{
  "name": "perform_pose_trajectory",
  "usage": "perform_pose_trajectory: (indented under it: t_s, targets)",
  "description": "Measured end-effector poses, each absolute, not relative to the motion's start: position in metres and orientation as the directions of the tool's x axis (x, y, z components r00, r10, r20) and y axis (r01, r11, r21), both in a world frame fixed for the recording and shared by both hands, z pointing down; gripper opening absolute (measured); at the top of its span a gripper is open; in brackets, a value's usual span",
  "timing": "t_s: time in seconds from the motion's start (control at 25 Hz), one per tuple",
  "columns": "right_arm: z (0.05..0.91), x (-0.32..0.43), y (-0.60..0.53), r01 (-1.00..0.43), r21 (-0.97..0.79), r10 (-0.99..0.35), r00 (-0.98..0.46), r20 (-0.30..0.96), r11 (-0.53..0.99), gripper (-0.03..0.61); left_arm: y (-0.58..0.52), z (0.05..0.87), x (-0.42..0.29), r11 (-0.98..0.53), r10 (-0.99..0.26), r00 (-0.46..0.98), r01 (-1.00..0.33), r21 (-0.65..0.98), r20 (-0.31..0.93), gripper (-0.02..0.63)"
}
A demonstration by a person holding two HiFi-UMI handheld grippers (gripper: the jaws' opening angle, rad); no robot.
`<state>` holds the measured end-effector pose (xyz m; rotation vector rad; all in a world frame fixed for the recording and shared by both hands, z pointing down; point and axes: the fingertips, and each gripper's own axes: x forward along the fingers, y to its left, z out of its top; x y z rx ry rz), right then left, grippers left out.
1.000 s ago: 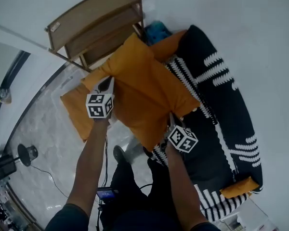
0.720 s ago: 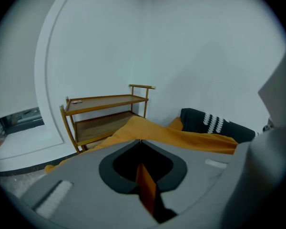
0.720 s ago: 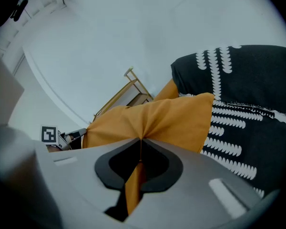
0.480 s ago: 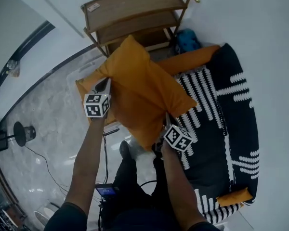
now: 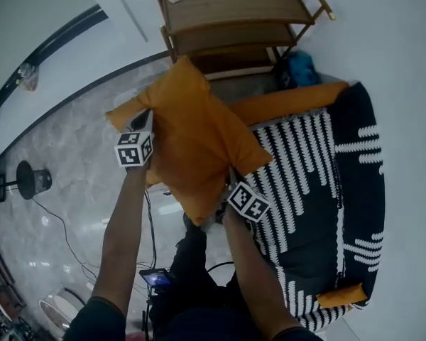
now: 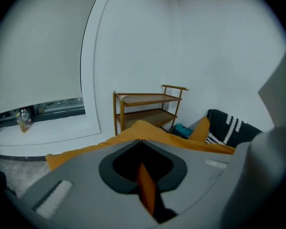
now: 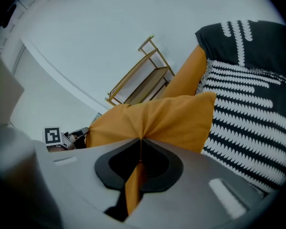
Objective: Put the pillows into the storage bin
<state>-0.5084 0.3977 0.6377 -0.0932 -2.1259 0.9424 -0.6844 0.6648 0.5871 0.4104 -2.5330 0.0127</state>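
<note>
We hold the orange pillow [image 5: 199,144] in the air just left of the sofa [image 5: 319,190], left gripper [image 5: 143,121] clamped on its far-left edge, right gripper [image 5: 231,175] pinching its near-right corner; two grips likely keep it spread for carrying

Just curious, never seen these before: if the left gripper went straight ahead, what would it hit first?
The left gripper is shut on the orange pillow; past that, probably the wooden shelf, though depth is unclear.
</note>
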Motion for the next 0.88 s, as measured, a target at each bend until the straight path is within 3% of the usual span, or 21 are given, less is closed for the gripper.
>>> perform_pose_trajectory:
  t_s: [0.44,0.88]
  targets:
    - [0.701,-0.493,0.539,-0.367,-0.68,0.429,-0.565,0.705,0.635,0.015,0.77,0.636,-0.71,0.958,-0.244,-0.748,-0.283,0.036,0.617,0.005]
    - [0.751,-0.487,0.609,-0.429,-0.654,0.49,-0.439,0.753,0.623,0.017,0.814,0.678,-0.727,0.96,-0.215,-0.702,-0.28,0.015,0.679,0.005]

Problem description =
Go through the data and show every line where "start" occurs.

Solution below =
  "description": "Measured end-effector poses, each absolute, not relative to the motion's start: position in metres and orientation as the directions of the tool's x axis (x, y, z components r00, r10, r20) and y axis (r01, r11, r21), both in a world frame fixed for the recording and shared by both hands, z pointing down; gripper opening absolute (measured); at the top of its span a gripper is open; in brackets, a value's usual span",
  "timing": "t_s: time in seconds from the motion's start (control at 25 Hz), one per tuple",

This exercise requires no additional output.